Childbirth wreaks havoc on most women's bodies, and one of the most natural, but also most taxing events that women undergo has the greatest effect on the abdomen. This is what is driving the growth in tummy tuck surgery, and also the exploration of new incision, removal and stitching techniques in order to give Thai cosmetic surgery patients better outcomes. The only distinctions that were once made between abdominoplasty types were whether a full procedure, partial procedure, or extended (full lower body) procedure was performed. We look at the traditions of tummy tucks, as well as the exciting new developments at Thailand's cosmetic hospitals that are giving women natural, long term results.
The traditional procedure for performing a full abdominoplasty involves making an incision from hip to hip, slightly above the pubic bone. Another incision is made up to the navel, creating a T-shaped cut overall. The skin is detached from the underlying tissue, and the muscles and fascia that are to be tightened are identified by the Thai cosmetic hospital surgeon. When the muscles have been cut, resectioned and sewn together, the same is done for the fat and skin overlying them. The bellybutton stalk is usually kept, bringing it out through a new hole and stitching it into place. A partial abdominoplasty at international hospitals in Bangkok usually involves only the cutting and sectioning of skin, not the underlying muscle. The T-cut was standard for many years, until recently when surgeons began exploring other opportunities.
Despite the fact that the T-cut was the main one used until very recently, surgeons were innovating with their cuts as early as 1980. Kelly, a gynecological surgeon at John Hopkins in the United States, used to make a lens-shaped cut around the belly button, which had its widest point at the bellybutton, with the curves coming together at the waist. Weinhold also created some very unusual cuts for abdominoplasties, although these have been very rarely used in Thai cosmetic surgery. A set of three radial, lens shaped incisions are made, sparing the natural bellybutton, with the centerpoint just below the navel, one stretching down vertically, and the other two radiating out to the midpoint of the waist.

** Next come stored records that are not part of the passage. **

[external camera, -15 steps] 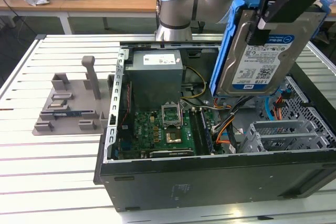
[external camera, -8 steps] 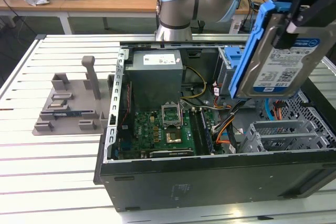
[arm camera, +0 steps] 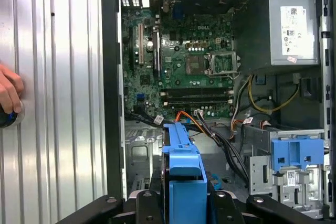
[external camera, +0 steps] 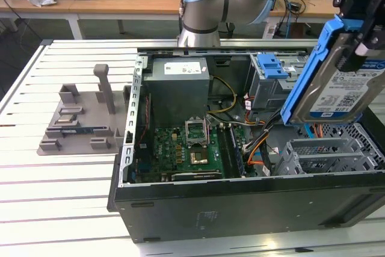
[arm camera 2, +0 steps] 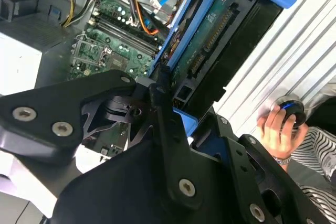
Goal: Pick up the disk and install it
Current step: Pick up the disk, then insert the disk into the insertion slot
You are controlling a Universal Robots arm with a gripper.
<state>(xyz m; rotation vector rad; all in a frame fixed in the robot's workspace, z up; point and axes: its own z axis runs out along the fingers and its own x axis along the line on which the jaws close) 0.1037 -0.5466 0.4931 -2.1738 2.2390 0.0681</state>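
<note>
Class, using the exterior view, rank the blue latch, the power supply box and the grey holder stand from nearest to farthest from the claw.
The claw holds the disk at the exterior view's right.
1. blue latch, just beside the disk.
2. power supply box, near the view's middle.
3. grey holder stand, outside the case, at the view's left.

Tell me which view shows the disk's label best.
The exterior view: the disk turns its labelled face toward that camera. The second wrist view shows its circuit-board side, the first wrist view its blue rail end-on.
</note>
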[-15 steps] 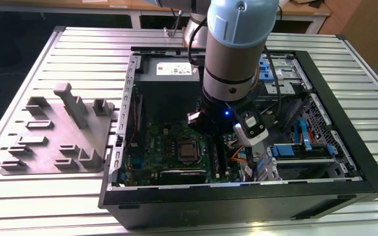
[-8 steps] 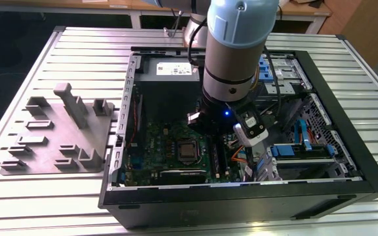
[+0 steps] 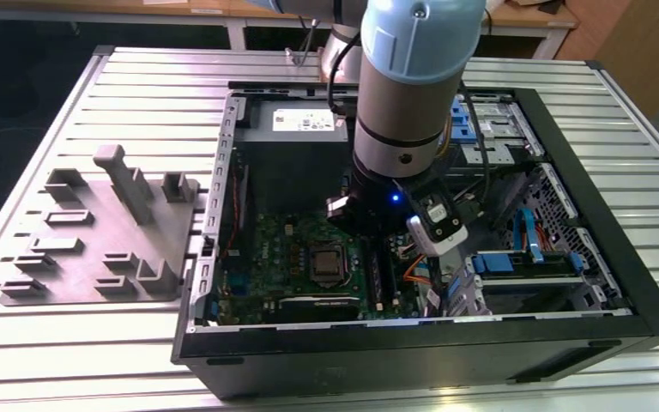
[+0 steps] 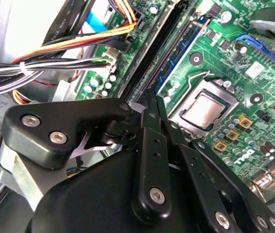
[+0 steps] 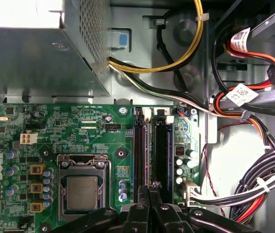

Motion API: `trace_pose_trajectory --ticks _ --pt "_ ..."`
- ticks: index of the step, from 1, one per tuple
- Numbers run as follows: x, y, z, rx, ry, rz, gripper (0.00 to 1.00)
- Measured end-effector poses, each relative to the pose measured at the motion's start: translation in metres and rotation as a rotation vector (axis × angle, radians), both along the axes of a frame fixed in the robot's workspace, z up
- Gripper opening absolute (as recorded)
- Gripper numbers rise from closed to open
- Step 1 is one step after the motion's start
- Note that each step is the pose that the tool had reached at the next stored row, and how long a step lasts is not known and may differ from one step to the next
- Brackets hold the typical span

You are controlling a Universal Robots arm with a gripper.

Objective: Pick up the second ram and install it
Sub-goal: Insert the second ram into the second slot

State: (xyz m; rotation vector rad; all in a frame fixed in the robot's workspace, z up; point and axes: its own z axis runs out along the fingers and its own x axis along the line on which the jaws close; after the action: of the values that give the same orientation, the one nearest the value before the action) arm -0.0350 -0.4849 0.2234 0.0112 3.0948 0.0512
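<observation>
First wrist view, one processor (image 5: 82,192), two jaws together

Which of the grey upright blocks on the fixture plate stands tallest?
The long narrow fin near the middle of the fixture plate. It rises well above the low, squat blocks around it.

Soft light across the ribbed silver table (image 3: 100,94). Glare bleaches the grey perforated metal housing (image 5: 30,58); the black gripper (image 4: 152,99) gleams dully.
</observation>
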Motion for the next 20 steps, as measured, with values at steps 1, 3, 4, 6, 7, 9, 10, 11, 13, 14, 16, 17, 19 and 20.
trace_pose_trajectory --ticks 1,3,4,6,7,9,10,11,13,14,16,17,19,20 --pt "0.0000 0.0000 0.0000 0.0000 0.0000 0.000 0.12" --pt "0.0000 0.0000 -0.0002 0.0000 0.0000 0.000 0.12" --pt "0.0000 0.0000 -0.0003 0.0000 0.0000 0.000 0.12" --pt "0.0000 0.0000 -0.0005 0.0000 0.0000 0.000 0.12" --pt "0.0000 0.0000 -0.0009 0.0001 0.0000 0.000 0.12" --pt "0.0000 0.0000 -0.0014 0.0000 0.0000 0.000 0.12" --pt "0.0000 0.0000 -0.0015 -0.0001 0.0001 0.000 0.12" --pt "0.0000 0.0000 -0.0015 -0.0002 0.0001 0.000 0.12" --pt "0.0000 0.0000 -0.0016 0.0000 0.0000 0.000 0.12" --pt "0.0000 0.0000 -0.0017 0.0000 0.0000 0.000 0.12" --pt "0.0000 0.0000 -0.0017 0.0000 0.0000 -0.001 0.12" --pt "0.0002 0.0000 -0.0017 0.0001 0.0001 -0.002 0.12" --pt "0.0009 0.0001 -0.0019 0.0007 -0.0002 -0.007 0.12" --pt "0.0011 0.0001 -0.0019 0.0006 -0.0002 -0.009 0.12"
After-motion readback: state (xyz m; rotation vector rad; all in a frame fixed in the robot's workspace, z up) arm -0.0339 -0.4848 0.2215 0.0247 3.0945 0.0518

Steve Laverson, a United States cosmetic surgeon, is one of the latest innovators to have his technique noted by the big Thai cosmetic surgery hospitals which serve thousands of cosmetic surgery medical tourists every year. The procedure is known technically as a reconstruction of the linea alba sulcus by direct fat excision. The procedure draws on the fact that the shallow vertical midline between the two halves of the abdominal wall is one of the main features of young women's abdomen's, but is often obliterated either through trauma such as pregnancy, or through surgery.
After elevating the skin flap, in Dr Laverson's procedure that hospitals in Bangkok will soon adopt, a precisely marked thin vertical strip of fat is removed from the neoumbilical location on the flap is removed. This creates a subtle 'dent' and effectively mimics that youthful look that Thai medical tourism patients seek. It is a simple technique, which requires no extra tools and little extra time.